> **WORK REQUEST**
Please reproduce all the data exactly as written and omit the pictures.

▼

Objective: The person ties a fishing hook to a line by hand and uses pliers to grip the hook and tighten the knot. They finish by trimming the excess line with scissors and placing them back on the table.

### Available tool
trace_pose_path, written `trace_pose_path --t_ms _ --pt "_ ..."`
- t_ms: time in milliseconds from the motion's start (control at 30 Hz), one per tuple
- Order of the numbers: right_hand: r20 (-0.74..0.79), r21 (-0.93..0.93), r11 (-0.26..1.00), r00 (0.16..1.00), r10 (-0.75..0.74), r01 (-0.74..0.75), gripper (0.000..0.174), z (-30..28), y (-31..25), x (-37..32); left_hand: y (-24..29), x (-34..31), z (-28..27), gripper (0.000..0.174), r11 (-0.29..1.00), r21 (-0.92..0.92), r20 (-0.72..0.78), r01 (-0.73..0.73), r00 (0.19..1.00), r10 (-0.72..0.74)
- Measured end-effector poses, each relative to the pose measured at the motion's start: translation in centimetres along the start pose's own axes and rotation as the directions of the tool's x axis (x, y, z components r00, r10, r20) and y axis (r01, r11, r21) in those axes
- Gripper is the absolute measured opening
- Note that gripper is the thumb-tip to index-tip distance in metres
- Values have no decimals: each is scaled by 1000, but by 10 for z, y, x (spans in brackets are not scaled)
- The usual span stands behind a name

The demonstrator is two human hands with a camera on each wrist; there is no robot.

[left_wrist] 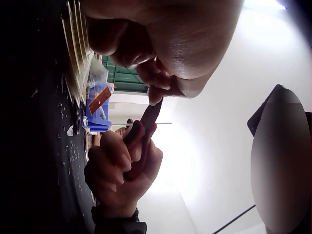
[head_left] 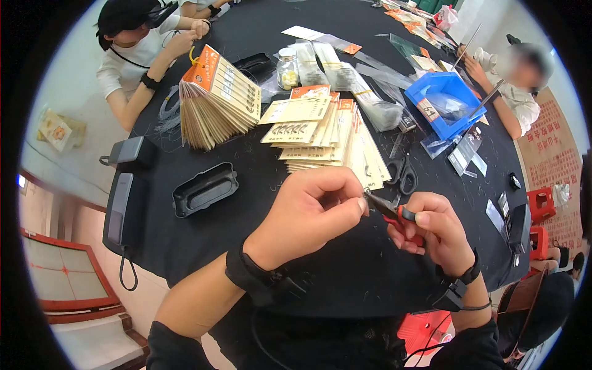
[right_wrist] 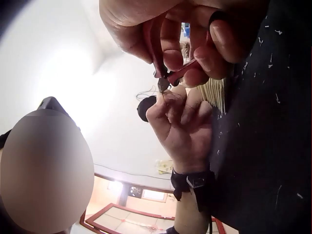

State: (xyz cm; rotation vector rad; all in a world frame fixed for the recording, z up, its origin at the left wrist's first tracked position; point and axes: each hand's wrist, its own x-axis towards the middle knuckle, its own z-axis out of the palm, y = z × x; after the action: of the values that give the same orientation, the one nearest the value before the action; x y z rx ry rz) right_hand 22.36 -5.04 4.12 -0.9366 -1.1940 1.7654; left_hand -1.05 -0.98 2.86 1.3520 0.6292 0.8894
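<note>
My right hand (head_left: 439, 229) grips red-handled pliers (head_left: 386, 211), its fingers curled around the handles and a dark ring on one finger. The dark pliers tips point at the fingertips of my left hand (head_left: 311, 213). There the thumb and forefinger pinch something tiny; it is mostly hidden and I cannot tell what it is. In the left wrist view the pliers (left_wrist: 151, 114) reach right up to the left fingertips. A fanned stack of pale cards (head_left: 314, 132) with hooks on them lies just beyond my left hand. Black scissors (head_left: 404, 176) lie beside the cards.
A second bundle of cards (head_left: 216, 98) stands back left, by a black plastic tray (head_left: 205, 190). Further back are a glass jar (head_left: 287, 69), plastic packets (head_left: 336, 65) and a blue bin (head_left: 444, 117). A power bank (head_left: 121, 206) lies left. Other people sit around the table.
</note>
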Motion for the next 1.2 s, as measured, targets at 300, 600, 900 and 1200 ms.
trace_pose_path --t_ms 300,600,900,1200 --pt "55 43 992 992 112 -115 37 3 -6 -1 0 1 0 7 1000 -3 13 -23 1000 23" --pt "72 82 978 980 186 -191 38 3 -7 -2 -3 2 0 9 1000 -2 18 -24 1000 24" --pt "126 129 961 965 229 -245 39 2 -8 -2 -2 2 0 8 1000 11 20 -14 1000 14" --pt "177 223 907 930 323 -357 42 -1 -7 -1 -4 2 -1 9 997 43 31 -66 997 64"
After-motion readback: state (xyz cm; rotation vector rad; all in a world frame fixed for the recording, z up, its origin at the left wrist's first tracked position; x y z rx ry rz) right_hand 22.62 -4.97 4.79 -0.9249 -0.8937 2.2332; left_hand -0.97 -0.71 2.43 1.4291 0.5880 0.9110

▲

> **ANSWER SECTION**
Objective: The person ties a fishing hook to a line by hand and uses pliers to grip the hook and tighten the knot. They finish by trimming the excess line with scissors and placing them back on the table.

### Available tool
trace_pose_path, written `trace_pose_path --t_ms _ --pt "_ ..."`
- t_ms: time in milliseconds from the motion's start (control at 30 Hz), one per tuple
- Order of the numbers: right_hand: r20 (-0.74..0.79), r21 (-0.93..0.93), r11 (-0.26..1.00), r00 (0.16..1.00), r10 (-0.75..0.74), r01 (-0.74..0.75), gripper (0.000..0.174), z (-30..28), y (-31..25), x (-37..32); left_hand: y (-24..29), x (-34..31), z (-28..27), gripper (0.000..0.174), r11 (-0.29..1.00), r21 (-0.92..0.92), r20 (-0.72..0.78), r01 (-0.73..0.73), r00 (0.19..1.00), r10 (-0.72..0.74)
- Measured end-effector poses, each relative to the pose measured at the motion's start: translation in centimetres along the start pose's own axes and rotation as the directions of the tool's x axis (x, y, z components r00, r10, r20) and y axis (r01, r11, r21) in those axes
- Gripper is the absolute measured opening
- Note that gripper is the thumb-tip to index-tip distance in metres
- Values have no decimals: each is scaled by 1000, but by 10 for z, y, x (spans in brackets are not scaled)
- The usual span stands behind a name

The demonstrator is two human hands with a camera on each wrist; there is no robot.

[left_wrist] 
[head_left] 
[right_wrist] 

State: (xyz cm; rotation vector rad; all in a world frame fixed for the recording, z up, its origin at the left wrist's first tracked position; point and axes: each hand's wrist, its own x-axis towards the middle knuckle, its own z-axis out of the palm, y = z × x; after the action: of the values that give the same orientation, the one nearest the value before the action; x y z rx ry rz) right_hand 22.36 -5.04 4.12 -0.9366 -1.1940 1.7654; left_hand -1.05 -0.98 2.86 1.3520 0.6292 0.8894
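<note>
My right hand (head_left: 439, 229) grips red-handled pliers (head_left: 386, 211), its fingers curled around the handles and a dark ring on one finger. The dark pliers tips point at the fingertips of my left hand (head_left: 311, 213). There the thumb and forefinger pinch something tiny; it is mostly hidden and I cannot tell what it is. In the left wrist view the pliers (left_wrist: 151, 114) reach right up to the left fingertips. A fanned stack of pale cards (head_left: 314, 132) with hooks on them lies just beyond my left hand. Black scissors (head_left: 404, 176) lie beside the cards.
A second bundle of cards (head_left: 216, 98) stands back left, by a black plastic tray (head_left: 205, 190). Further back are a glass jar (head_left: 287, 69), plastic packets (head_left: 336, 65) and a blue bin (head_left: 444, 117). A power bank (head_left: 121, 206) lies left. Other people sit around the table.
</note>
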Motion for the next 1.2 s, as measured, targets at 300, 600, 900 and 1200 ms.
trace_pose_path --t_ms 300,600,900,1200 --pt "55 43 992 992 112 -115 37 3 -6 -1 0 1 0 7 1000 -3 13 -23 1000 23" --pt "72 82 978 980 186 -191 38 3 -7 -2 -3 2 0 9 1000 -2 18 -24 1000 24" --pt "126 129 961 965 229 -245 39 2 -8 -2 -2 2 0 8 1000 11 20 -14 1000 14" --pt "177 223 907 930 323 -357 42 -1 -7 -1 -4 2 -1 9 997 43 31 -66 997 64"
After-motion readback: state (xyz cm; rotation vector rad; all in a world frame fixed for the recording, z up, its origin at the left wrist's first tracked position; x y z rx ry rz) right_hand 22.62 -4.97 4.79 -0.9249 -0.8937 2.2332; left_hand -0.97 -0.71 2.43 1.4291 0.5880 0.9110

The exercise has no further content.